» Activity
Copy the data exactly from the line that contains "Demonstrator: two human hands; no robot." through the line that contains "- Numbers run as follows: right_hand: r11", keeping both end lines and leaving out everything else.

(Provided records)

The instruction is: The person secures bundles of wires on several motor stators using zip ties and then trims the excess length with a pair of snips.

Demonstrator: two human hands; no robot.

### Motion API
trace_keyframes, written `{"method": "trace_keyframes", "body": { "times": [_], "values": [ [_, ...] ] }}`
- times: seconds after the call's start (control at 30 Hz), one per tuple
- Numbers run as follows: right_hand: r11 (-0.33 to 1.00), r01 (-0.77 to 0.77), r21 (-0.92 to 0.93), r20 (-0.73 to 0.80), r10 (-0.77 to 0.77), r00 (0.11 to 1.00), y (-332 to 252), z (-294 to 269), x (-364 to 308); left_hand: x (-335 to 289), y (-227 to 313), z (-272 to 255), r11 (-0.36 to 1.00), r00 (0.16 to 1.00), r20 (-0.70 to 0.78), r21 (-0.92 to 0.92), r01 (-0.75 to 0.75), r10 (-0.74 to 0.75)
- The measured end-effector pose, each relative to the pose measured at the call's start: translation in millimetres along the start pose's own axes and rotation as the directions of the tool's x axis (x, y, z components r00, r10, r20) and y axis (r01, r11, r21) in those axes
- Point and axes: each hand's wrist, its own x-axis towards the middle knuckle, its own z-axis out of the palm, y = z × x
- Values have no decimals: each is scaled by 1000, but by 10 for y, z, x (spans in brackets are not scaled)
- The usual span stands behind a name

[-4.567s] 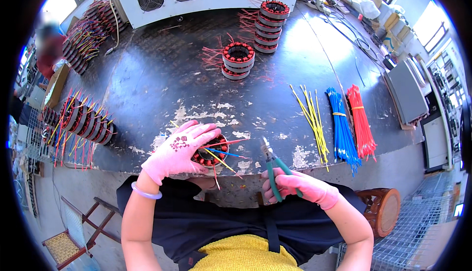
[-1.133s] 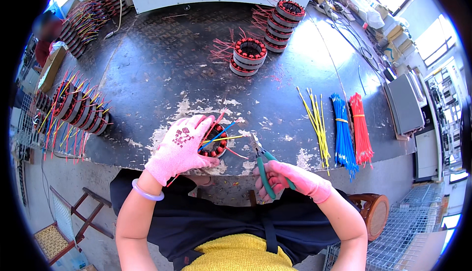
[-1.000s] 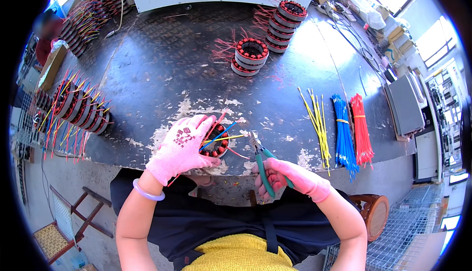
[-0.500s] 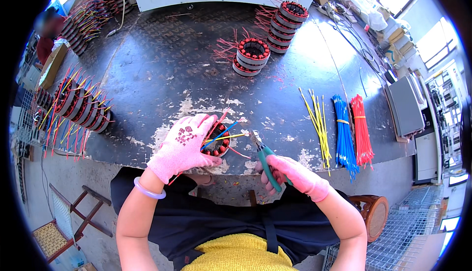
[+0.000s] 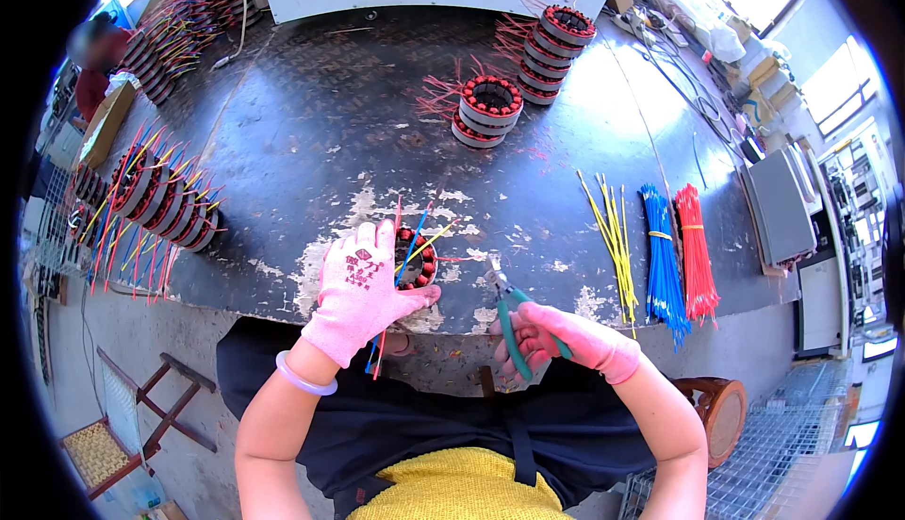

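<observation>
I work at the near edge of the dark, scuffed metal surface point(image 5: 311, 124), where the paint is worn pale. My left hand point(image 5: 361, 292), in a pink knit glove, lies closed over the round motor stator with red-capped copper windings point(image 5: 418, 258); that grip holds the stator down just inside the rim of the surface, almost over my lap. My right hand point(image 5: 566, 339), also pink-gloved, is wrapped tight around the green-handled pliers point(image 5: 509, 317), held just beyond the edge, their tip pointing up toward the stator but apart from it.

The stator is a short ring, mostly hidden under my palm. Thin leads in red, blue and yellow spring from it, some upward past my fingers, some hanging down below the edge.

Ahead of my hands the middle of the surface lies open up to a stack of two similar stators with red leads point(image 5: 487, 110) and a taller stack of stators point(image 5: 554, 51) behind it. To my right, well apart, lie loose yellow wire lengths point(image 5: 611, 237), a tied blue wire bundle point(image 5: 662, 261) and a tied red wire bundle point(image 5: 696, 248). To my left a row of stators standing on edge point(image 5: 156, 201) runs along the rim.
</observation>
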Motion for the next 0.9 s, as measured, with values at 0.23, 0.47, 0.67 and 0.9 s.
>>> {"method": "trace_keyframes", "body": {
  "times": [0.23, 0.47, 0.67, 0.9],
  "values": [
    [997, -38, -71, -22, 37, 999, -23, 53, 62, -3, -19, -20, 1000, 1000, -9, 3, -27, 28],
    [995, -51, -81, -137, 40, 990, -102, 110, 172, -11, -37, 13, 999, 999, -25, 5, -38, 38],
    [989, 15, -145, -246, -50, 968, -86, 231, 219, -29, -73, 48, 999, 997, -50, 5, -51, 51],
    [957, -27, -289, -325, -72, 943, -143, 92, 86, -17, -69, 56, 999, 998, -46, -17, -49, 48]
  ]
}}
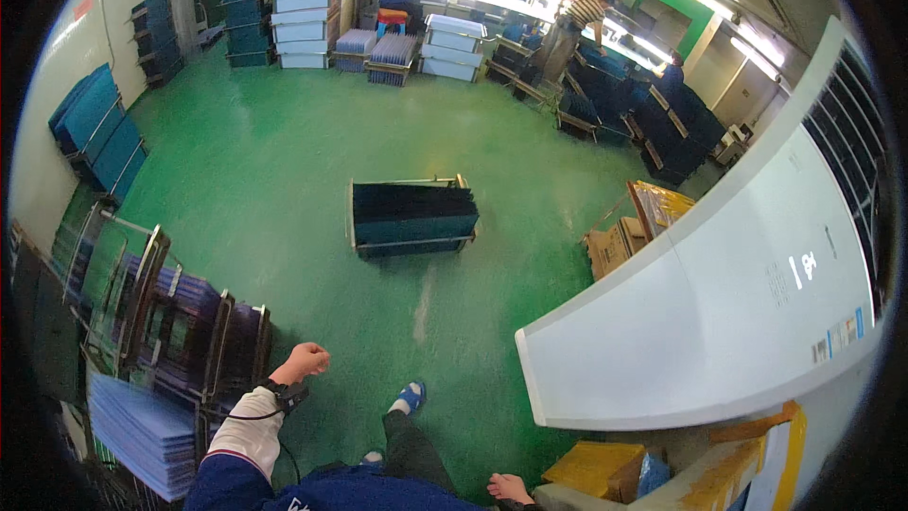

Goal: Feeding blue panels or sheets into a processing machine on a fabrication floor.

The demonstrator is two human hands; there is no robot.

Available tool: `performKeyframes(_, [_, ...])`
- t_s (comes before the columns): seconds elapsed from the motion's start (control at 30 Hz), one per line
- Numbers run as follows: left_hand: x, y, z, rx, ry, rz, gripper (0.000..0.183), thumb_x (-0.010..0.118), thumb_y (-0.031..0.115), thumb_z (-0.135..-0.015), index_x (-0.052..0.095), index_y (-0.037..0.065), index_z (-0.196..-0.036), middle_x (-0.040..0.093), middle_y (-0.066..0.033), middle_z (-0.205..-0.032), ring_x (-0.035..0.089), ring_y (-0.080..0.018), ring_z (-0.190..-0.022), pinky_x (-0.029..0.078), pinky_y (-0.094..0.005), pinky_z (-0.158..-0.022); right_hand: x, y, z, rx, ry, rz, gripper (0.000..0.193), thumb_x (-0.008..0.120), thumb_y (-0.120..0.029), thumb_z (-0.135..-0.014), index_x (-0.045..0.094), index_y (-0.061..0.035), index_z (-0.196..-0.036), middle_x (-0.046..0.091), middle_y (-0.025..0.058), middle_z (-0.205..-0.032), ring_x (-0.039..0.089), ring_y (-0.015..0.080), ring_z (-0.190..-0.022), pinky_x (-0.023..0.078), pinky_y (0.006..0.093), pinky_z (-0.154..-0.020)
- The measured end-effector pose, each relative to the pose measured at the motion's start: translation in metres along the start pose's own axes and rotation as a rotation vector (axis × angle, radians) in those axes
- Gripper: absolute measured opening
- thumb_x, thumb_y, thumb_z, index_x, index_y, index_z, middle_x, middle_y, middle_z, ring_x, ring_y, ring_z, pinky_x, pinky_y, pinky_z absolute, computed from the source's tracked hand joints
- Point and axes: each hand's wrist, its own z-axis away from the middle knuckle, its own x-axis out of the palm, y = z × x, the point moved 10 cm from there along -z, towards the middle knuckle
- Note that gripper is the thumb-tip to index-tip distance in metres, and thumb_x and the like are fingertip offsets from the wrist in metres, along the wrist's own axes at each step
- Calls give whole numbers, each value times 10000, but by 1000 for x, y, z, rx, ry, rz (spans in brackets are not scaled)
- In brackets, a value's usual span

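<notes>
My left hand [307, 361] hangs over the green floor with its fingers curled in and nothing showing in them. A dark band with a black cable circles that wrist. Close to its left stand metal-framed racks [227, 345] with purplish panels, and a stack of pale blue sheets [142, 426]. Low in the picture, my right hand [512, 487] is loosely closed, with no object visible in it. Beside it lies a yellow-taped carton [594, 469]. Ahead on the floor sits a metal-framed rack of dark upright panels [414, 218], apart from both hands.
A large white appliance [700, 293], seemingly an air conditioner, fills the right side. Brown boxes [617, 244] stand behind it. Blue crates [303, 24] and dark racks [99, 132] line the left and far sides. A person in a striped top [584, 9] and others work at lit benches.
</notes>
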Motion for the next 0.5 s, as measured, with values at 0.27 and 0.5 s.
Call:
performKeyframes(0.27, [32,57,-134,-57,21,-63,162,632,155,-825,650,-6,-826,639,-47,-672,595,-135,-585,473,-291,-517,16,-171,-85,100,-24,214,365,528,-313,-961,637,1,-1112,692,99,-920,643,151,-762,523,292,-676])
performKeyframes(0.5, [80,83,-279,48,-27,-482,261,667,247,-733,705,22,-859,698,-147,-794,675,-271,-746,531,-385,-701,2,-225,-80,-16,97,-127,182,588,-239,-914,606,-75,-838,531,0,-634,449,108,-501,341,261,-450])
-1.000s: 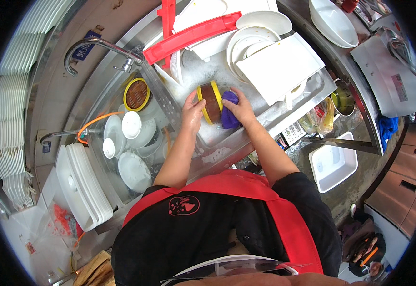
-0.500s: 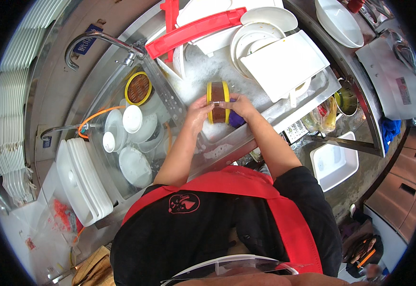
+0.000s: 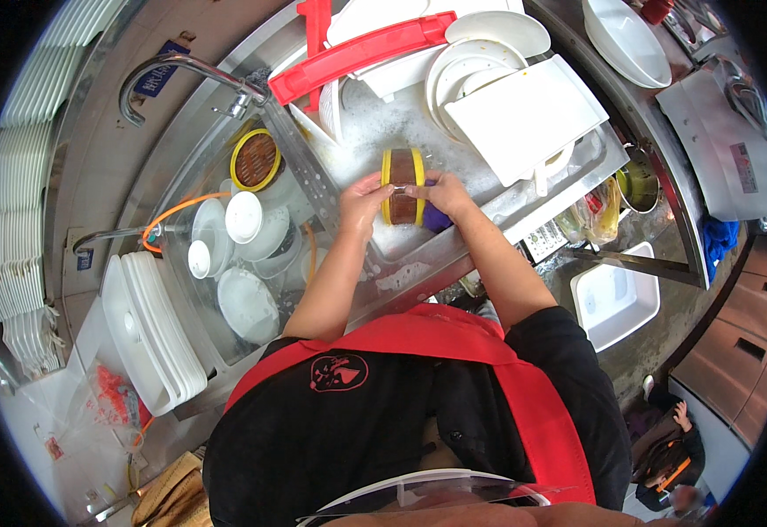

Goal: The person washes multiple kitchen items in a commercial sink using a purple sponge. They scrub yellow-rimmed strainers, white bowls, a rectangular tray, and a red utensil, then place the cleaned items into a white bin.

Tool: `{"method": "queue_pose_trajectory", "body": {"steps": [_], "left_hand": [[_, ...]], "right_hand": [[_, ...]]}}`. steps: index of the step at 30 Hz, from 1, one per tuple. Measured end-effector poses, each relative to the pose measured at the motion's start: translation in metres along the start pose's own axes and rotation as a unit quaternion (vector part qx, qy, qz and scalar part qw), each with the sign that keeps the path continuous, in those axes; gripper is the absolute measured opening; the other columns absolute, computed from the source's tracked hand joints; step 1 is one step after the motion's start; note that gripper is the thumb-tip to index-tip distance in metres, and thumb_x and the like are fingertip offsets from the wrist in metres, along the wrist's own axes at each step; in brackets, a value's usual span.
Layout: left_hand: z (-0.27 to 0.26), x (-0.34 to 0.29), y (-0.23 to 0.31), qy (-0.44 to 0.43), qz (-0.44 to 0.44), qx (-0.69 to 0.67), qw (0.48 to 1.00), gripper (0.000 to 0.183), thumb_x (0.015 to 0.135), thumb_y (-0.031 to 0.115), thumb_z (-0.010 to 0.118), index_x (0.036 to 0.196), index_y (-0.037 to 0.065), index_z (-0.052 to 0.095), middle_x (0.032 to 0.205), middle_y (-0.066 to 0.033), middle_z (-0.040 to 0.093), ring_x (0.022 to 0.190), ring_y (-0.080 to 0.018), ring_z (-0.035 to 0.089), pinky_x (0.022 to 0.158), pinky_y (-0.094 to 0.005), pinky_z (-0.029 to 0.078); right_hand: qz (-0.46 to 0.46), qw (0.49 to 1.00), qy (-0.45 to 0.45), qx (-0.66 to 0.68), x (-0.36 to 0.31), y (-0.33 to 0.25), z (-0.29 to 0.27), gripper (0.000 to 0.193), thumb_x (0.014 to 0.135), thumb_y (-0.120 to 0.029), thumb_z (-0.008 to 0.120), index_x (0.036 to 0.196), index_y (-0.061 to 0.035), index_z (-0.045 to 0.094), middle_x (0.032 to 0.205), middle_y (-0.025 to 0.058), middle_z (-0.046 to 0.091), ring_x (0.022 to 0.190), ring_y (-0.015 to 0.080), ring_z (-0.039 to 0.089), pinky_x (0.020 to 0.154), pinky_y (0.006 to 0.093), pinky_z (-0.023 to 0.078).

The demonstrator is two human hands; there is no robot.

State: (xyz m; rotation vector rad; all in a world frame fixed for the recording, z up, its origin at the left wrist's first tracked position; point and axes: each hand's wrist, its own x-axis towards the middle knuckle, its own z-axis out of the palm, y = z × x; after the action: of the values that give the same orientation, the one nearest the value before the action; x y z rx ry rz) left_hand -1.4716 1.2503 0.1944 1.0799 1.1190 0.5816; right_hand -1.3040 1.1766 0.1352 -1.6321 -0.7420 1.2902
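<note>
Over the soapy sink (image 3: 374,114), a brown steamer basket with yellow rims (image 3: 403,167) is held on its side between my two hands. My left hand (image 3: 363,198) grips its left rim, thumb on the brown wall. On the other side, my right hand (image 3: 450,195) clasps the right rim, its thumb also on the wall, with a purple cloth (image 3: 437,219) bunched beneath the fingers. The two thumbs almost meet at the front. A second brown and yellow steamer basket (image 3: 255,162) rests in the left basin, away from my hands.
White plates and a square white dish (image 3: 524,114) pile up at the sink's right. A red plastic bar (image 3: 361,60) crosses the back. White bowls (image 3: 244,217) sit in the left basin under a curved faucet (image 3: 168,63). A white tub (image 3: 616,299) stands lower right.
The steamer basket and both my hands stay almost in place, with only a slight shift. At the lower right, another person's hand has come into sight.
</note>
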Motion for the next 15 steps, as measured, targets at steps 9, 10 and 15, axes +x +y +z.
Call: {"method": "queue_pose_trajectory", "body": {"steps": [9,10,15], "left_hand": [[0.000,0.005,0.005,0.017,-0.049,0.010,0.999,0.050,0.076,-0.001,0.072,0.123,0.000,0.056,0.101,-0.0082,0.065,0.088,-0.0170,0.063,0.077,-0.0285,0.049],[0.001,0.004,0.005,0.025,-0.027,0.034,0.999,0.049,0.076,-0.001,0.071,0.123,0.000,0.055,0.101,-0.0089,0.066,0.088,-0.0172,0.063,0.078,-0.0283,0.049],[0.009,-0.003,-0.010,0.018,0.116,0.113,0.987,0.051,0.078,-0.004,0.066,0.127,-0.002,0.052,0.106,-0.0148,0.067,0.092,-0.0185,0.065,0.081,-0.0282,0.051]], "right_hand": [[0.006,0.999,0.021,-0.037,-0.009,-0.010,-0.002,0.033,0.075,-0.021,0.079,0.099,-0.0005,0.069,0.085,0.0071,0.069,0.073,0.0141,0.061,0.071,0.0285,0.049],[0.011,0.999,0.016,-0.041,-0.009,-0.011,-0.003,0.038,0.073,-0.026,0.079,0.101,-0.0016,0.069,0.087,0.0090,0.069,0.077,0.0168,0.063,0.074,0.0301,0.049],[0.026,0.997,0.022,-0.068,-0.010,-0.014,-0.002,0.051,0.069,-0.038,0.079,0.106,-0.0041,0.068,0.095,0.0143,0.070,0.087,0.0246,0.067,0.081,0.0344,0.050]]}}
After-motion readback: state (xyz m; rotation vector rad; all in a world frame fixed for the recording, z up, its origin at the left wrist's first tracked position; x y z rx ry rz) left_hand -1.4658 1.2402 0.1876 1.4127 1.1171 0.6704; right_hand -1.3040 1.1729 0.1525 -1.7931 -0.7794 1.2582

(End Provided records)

» Solution to this exercise
Demonstrator: two human hands; no robot.

### Motion API
trace_keyframes, written `{"method": "trace_keyframes", "body": { "times": [_], "values": [ [_, ...] ] }}`
- times: seconds after the call's start (control at 30 Hz), one per tuple
- Numbers run as follows: right_hand: r11 (-0.33 to 1.00), r01 (-0.77 to 0.77), r21 (-0.92 to 0.93), r20 (-0.73 to 0.80), r10 (-0.77 to 0.77), r00 (0.11 to 1.00), y (-332 to 252), z (-294 to 269), x (-364 to 308); left_hand: x (-335 to 289), y (-227 to 313), z (-272 to 255), r11 (-0.36 to 1.00), r00 (0.16 to 1.00), r20 (-0.70 to 0.78), r21 (-0.92 to 0.92), r01 (-0.75 to 0.75), r10 (-0.74 to 0.75)

No additional output will be given.